Your reply should reproduce all the data below exactly while excluding the pictures.
*** Opening Recorded data ***
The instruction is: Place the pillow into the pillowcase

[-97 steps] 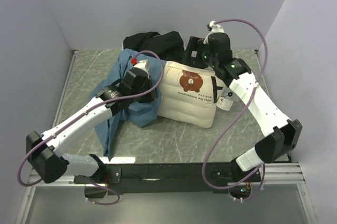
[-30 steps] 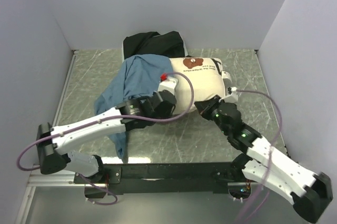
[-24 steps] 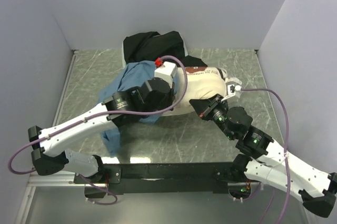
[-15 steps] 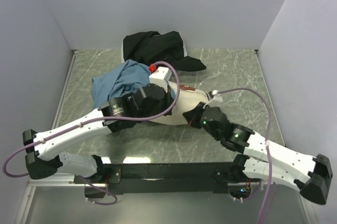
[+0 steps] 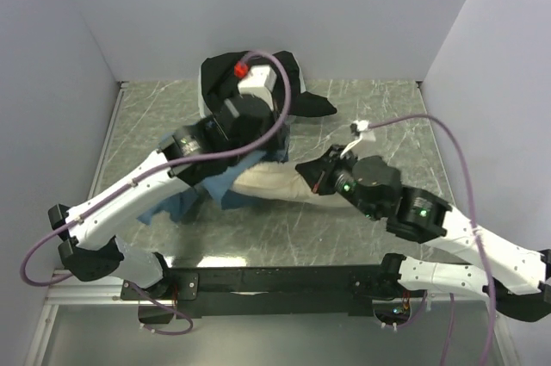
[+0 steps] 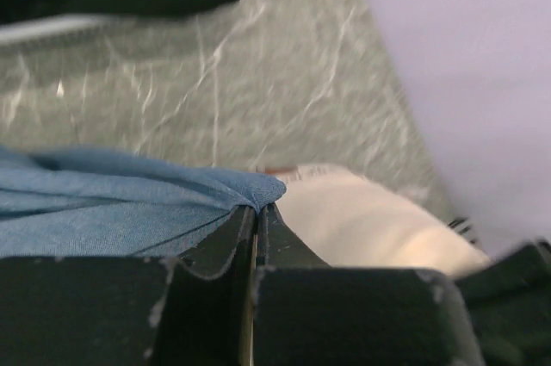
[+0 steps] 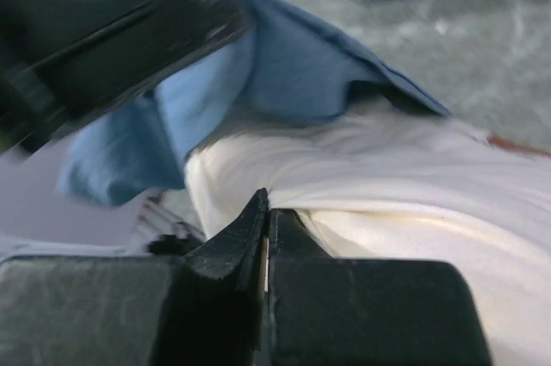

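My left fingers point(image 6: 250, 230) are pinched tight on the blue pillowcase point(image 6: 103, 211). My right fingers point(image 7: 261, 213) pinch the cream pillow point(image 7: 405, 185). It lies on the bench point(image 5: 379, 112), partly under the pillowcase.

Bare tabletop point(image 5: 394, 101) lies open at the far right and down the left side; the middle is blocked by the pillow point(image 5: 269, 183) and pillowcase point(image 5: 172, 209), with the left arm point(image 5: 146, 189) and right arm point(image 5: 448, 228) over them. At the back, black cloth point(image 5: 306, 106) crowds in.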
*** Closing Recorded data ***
• **Written response**:
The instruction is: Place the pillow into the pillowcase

[-97 steps] 
[-30 steps] 
[-24 steps] 
[-15 steps] 
[+0 steps] 
[+0 steps] 
[+0 steps] 

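My left fingers point(image 6: 250, 230) are pinched tight on the blue pillowcase point(image 6: 103, 211). My right fingers point(image 7: 261, 213) pinch the cream pillow point(image 7: 405, 185). It lies on the bench point(image 5: 379, 112), partly under the pillowcase.

Bare tabletop point(image 5: 394, 101) lies open at the far right and down the left side; the middle is blocked by the pillow point(image 5: 269, 183) and pillowcase point(image 5: 172, 209), with the left arm point(image 5: 146, 189) and right arm point(image 5: 448, 228) over them. At the back, black cloth point(image 5: 306, 106) crowds in.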

For this exercise, the work is now complete.